## GIVEN DATA

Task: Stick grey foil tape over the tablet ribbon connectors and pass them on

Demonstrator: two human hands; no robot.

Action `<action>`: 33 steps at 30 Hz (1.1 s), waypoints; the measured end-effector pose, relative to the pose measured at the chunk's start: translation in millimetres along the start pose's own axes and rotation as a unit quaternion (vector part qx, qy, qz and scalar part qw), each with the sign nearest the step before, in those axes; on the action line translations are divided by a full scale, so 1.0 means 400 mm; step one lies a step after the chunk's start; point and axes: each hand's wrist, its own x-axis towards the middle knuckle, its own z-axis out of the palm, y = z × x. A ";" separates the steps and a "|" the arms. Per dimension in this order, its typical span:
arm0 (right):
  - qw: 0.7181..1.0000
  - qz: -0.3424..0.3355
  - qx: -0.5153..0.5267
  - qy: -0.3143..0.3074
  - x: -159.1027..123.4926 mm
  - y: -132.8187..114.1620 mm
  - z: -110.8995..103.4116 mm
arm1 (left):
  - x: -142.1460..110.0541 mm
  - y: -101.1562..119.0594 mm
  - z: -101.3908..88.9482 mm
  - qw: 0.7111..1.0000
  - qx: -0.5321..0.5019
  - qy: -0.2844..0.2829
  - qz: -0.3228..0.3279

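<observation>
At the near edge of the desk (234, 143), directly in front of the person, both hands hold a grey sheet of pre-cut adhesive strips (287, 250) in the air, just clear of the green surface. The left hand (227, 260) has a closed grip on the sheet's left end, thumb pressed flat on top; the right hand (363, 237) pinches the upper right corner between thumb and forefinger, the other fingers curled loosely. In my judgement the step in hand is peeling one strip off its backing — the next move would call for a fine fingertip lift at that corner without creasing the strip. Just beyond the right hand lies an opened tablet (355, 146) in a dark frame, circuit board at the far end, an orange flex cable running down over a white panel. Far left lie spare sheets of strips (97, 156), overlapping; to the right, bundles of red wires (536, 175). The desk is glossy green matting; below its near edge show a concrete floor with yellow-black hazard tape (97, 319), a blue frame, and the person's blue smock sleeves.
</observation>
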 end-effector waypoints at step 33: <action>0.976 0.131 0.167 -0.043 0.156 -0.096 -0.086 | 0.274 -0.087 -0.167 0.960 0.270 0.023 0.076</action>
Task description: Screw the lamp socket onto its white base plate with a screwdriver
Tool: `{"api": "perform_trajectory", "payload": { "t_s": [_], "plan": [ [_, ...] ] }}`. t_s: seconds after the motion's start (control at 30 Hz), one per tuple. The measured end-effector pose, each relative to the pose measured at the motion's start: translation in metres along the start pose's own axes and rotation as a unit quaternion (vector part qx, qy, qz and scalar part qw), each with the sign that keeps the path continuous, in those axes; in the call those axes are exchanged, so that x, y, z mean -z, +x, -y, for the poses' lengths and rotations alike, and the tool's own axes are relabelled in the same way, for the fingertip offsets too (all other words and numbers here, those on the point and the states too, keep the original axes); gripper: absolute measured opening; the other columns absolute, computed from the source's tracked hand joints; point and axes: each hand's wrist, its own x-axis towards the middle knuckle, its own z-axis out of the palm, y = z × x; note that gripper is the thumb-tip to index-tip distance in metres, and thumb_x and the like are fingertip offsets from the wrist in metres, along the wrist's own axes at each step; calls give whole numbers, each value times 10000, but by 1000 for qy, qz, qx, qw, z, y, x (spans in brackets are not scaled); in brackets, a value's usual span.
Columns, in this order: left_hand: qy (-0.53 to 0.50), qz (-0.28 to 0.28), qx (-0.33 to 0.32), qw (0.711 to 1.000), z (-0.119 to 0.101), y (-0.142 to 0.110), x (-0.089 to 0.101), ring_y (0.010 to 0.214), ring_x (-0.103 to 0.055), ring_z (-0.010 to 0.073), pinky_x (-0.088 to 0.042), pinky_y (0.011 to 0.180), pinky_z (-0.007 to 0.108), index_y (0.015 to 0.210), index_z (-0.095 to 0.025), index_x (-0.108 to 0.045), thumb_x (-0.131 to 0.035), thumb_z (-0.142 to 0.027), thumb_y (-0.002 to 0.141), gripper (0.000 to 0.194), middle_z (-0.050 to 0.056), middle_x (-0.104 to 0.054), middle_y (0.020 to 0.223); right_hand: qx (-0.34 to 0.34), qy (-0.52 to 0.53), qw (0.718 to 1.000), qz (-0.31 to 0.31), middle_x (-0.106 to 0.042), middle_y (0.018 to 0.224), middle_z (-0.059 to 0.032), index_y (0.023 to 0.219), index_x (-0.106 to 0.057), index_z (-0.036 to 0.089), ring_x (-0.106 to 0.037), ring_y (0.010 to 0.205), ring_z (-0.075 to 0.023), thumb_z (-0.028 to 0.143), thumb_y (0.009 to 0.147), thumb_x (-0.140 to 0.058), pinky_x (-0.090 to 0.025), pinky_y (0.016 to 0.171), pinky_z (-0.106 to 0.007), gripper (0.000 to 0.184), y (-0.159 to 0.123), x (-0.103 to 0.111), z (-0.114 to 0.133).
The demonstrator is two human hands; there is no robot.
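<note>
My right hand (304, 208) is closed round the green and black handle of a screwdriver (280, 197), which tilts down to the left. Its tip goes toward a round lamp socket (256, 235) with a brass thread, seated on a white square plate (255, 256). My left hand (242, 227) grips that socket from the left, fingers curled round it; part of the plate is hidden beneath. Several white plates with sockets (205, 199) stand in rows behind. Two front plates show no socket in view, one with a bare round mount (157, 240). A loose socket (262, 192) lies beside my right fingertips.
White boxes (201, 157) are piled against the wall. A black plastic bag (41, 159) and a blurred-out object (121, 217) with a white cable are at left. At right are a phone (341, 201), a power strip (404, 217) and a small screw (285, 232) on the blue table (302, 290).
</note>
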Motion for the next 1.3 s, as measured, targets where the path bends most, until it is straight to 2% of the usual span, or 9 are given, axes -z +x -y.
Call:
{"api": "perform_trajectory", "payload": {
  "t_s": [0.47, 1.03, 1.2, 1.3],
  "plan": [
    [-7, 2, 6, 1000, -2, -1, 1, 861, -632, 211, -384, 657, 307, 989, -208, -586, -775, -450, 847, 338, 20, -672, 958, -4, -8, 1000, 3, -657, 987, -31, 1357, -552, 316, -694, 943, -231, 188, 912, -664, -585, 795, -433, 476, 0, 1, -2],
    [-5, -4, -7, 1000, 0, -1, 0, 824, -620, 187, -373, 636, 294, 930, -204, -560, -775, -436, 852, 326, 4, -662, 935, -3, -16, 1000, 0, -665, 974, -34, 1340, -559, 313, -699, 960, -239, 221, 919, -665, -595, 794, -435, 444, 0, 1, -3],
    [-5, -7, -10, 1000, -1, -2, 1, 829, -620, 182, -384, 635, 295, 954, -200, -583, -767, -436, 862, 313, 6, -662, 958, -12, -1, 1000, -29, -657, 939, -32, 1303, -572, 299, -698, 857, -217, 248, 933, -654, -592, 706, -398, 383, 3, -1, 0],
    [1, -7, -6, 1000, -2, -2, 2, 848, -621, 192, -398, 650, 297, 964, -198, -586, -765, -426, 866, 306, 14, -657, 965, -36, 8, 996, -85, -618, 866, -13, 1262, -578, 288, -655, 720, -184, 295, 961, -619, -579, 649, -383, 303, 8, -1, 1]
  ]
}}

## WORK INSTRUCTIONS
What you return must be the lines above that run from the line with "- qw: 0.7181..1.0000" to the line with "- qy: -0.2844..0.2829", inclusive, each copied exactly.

## RESULT
  - qw: 0.7181..1.0000
  - qz: -0.3424..0.3355
  - qx: -0.5153..0.5267
  - qy: -0.3143..0.3074
  - x: -159.1027..123.4926 mm
  - y: -132.8187..114.1620 mm
  - z: -110.8995..103.4116 mm
arm1 (left):
  - x: -142.1460..110.0541 mm
  - y: -101.1562..119.0594 mm
  - z: -101.3908..88.9482 mm
  - qw: 0.7111..1.0000
  - qx: -0.5321..0.5019
  - qy: -0.2844..0.2829

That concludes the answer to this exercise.